- _Work to complete_
Scan the records for the word "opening". Copy each line that includes it.
================
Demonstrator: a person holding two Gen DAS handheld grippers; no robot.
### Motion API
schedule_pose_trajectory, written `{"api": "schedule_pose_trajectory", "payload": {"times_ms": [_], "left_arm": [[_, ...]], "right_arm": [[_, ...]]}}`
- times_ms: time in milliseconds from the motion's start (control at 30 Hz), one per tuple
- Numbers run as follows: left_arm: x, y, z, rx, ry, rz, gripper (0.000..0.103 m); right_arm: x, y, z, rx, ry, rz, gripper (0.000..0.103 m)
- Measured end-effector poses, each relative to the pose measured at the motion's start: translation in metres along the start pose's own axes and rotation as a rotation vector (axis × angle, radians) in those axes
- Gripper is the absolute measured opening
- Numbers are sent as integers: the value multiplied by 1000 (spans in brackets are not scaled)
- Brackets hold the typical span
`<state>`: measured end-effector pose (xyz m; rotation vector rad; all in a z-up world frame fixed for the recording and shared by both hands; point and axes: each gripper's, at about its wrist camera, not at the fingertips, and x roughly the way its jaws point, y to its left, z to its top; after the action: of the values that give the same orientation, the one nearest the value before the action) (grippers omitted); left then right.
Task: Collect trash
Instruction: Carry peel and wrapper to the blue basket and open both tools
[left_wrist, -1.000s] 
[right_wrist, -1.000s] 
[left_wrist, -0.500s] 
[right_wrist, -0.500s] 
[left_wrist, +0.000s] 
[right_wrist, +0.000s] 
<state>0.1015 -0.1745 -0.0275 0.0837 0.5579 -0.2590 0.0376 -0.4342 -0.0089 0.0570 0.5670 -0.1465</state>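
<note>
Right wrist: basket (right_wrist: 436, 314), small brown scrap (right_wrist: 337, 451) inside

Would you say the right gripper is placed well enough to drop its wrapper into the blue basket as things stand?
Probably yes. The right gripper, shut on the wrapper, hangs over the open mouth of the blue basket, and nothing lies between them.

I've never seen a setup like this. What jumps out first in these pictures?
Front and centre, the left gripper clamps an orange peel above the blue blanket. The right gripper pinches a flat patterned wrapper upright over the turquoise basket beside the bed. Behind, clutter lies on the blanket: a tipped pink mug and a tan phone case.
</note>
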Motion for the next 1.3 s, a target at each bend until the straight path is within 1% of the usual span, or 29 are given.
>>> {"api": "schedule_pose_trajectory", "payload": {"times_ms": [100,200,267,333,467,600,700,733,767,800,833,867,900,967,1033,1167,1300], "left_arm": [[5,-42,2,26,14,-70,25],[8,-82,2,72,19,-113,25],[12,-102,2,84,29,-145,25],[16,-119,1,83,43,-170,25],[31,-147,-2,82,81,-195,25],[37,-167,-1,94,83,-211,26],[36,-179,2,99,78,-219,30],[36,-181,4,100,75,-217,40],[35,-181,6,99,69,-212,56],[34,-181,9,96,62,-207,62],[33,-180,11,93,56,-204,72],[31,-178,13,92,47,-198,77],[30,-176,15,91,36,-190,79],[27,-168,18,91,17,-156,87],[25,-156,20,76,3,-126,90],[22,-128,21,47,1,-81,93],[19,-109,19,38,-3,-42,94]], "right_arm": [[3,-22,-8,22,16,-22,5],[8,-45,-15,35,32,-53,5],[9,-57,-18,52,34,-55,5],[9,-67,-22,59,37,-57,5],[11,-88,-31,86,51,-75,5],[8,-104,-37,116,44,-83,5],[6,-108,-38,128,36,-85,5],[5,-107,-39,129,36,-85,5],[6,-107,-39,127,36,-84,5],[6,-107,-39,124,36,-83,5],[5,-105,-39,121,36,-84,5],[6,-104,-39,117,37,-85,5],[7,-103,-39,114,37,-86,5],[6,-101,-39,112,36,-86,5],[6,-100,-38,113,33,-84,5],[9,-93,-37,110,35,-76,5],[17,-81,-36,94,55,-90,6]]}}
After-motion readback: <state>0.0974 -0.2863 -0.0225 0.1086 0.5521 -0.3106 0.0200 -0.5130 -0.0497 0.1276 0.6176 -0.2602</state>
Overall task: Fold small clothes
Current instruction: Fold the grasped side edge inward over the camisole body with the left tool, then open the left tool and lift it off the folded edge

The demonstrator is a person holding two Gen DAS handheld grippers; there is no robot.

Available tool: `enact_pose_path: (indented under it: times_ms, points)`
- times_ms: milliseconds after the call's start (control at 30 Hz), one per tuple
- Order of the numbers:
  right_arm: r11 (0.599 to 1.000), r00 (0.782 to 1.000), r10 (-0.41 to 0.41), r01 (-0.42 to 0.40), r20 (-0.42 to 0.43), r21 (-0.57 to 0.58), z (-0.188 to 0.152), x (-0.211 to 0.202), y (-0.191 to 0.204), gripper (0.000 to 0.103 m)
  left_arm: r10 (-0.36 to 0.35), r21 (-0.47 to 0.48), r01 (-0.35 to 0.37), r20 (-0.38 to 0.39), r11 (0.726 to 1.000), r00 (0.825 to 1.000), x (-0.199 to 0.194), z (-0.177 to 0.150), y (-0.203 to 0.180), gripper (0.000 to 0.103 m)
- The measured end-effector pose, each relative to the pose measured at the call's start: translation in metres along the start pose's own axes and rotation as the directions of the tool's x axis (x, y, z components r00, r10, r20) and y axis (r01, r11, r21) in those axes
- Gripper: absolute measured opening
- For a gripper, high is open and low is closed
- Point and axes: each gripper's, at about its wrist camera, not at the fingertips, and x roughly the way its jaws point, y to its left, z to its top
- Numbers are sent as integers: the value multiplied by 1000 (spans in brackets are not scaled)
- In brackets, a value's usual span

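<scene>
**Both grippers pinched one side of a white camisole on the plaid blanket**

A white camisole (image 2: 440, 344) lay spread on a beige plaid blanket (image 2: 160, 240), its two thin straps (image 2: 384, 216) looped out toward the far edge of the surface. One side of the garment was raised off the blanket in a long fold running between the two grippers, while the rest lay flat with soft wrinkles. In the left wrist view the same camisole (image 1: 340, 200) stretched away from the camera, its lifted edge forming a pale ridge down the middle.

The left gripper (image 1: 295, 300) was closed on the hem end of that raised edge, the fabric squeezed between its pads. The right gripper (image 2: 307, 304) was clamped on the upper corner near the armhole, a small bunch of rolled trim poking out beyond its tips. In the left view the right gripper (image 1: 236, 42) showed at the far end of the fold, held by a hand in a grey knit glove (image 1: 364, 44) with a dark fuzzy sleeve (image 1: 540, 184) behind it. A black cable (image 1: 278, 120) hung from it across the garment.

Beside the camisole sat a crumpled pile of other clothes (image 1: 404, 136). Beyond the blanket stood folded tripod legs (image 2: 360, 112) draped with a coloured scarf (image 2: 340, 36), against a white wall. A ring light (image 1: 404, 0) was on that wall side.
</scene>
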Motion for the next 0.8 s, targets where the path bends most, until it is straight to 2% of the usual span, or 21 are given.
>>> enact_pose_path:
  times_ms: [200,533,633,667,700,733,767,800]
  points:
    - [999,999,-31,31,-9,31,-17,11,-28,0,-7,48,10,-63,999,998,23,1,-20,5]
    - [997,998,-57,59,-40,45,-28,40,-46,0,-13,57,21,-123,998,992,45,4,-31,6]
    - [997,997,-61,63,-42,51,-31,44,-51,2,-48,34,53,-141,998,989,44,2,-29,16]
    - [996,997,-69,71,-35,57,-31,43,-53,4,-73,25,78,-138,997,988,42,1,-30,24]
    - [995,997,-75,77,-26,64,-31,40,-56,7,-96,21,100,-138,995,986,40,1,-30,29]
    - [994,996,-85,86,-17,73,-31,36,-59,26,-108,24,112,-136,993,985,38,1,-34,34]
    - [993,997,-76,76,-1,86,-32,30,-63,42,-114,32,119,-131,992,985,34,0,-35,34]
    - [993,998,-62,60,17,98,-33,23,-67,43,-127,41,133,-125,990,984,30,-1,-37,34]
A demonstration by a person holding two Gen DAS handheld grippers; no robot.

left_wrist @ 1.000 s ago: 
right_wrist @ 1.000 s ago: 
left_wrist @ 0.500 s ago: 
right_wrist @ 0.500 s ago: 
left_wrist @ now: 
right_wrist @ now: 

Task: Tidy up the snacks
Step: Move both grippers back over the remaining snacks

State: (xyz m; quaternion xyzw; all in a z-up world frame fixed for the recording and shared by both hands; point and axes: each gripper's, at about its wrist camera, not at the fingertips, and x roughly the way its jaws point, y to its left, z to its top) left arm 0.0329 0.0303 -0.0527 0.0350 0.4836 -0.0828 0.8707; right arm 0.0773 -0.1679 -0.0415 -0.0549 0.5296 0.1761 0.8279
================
- _Exercise output_
- Gripper is the absolute measured opening
- Gripper: absolute measured opening

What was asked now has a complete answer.